Assignment
The entries are to be repeated exactly, with all pictures omitted.

-.-.-

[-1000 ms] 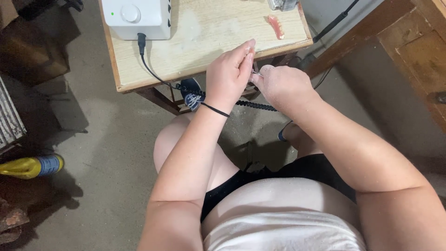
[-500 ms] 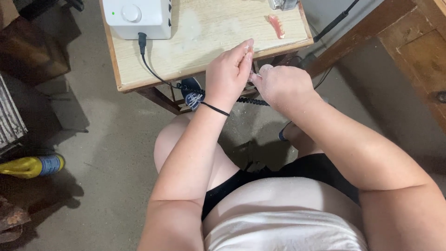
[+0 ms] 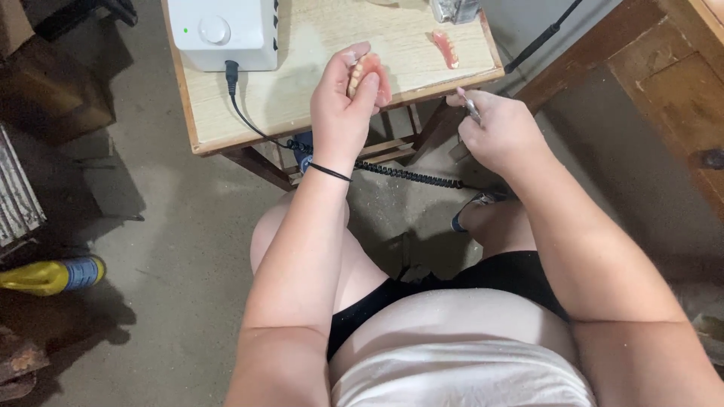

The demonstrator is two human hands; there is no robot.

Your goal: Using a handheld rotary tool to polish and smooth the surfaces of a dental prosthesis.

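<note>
Denture [image 3: 369,74] pinched in my left hand [image 3: 343,113], raised over the counter [image 3: 302,98] edge, teeth side tipped up for inspection — right hand [image 3: 501,132] fisted round a handpiece [image 3: 472,110], held clear.

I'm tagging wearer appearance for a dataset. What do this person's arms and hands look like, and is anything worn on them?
Both arms are bare, with no sleeves or gloves showing. The left hand has a thin black band around its wrist. The right hand shows no ring, watch or band in this view.
</note>
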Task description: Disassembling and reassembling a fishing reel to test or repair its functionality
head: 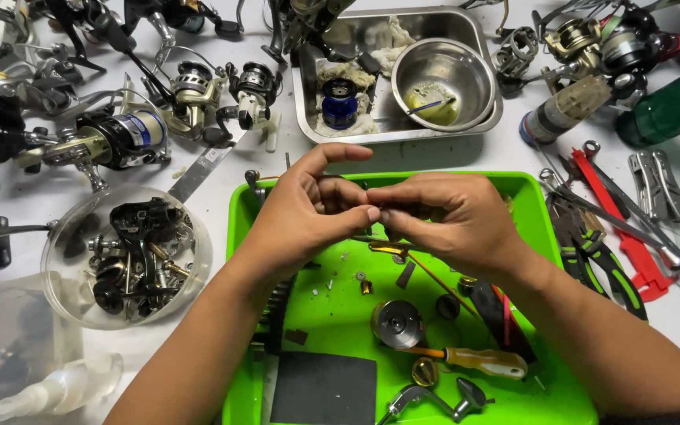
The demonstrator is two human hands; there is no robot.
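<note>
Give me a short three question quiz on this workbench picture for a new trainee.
1. True or false: the left hand and right hand meet over the green tray.
2. What lies in the metal bowl? A) a blue spool B) yellowish paste and a small stick C) pliers
3. Which tool with a yellow handle lies on the tray?

Key: 1 true. 2 B. 3 the screwdriver.

Small part pinched between left hand (304, 212) and right hand (450, 216) fingertips: hidden, unidentifiable.
</note>
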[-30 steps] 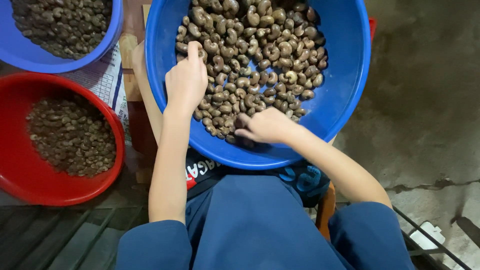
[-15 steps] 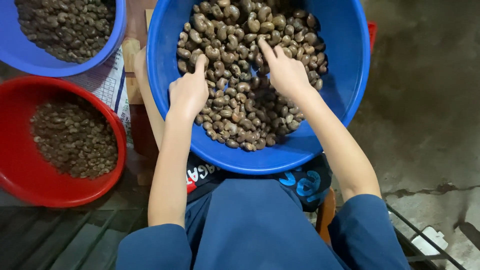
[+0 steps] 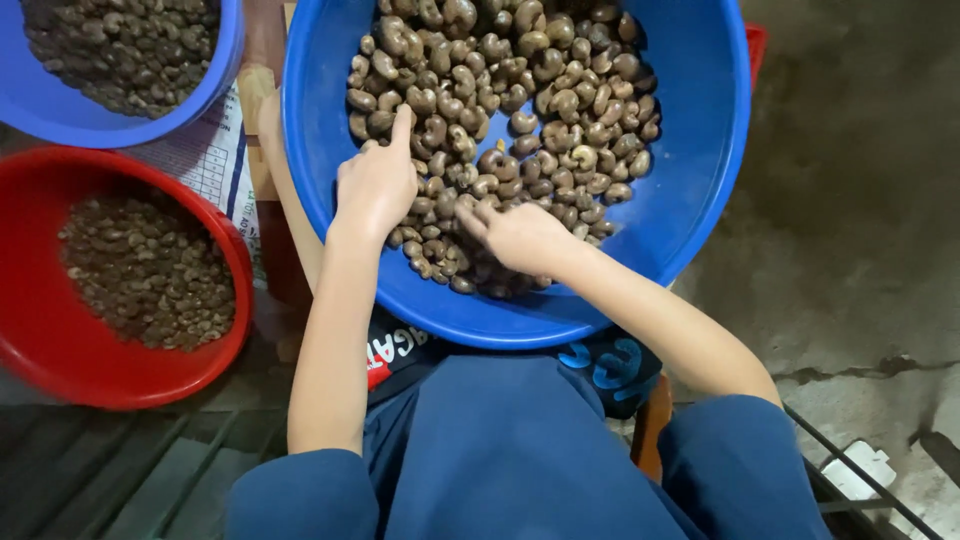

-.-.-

Answer section
[-1000 ms] 
[-500 ms] 
[+0 ms] 

The demonstrator is two human hands; there is no robot.

Your goal: Using a handheld rotary tool to polish and smooth the surfaces of a dental prosthesis.

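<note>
Denture [image 3: 369,74] pinched in my left hand [image 3: 343,113], raised over the counter [image 3: 302,98] edge, teeth side tipped up for inspection — right hand [image 3: 501,132] fisted round a handpiece [image 3: 472,110], held clear.

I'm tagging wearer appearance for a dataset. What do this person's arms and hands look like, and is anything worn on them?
Both arms are bare, with no sleeves or gloves showing. The left hand has a thin black band around its wrist. The right hand shows no ring, watch or band in this view.
</note>
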Task description: Disassembling and reassembling a fishing reel to test or repair its functionality
head: 
The demonstrator is two human hands; there is no robot.
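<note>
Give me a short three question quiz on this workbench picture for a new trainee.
1. True or false: the left hand and right hand meet over the green tray.
2. What lies in the metal bowl? A) a blue spool B) yellowish paste and a small stick C) pliers
3. Which tool with a yellow handle lies on the tray?

Key: 1 true. 2 B. 3 the screwdriver.

Small part pinched between left hand (304, 212) and right hand (450, 216) fingertips: hidden, unidentifiable.
</note>
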[-30 steps] 
[-15 steps] 
[+0 steps] 

The response to the exercise has been completed.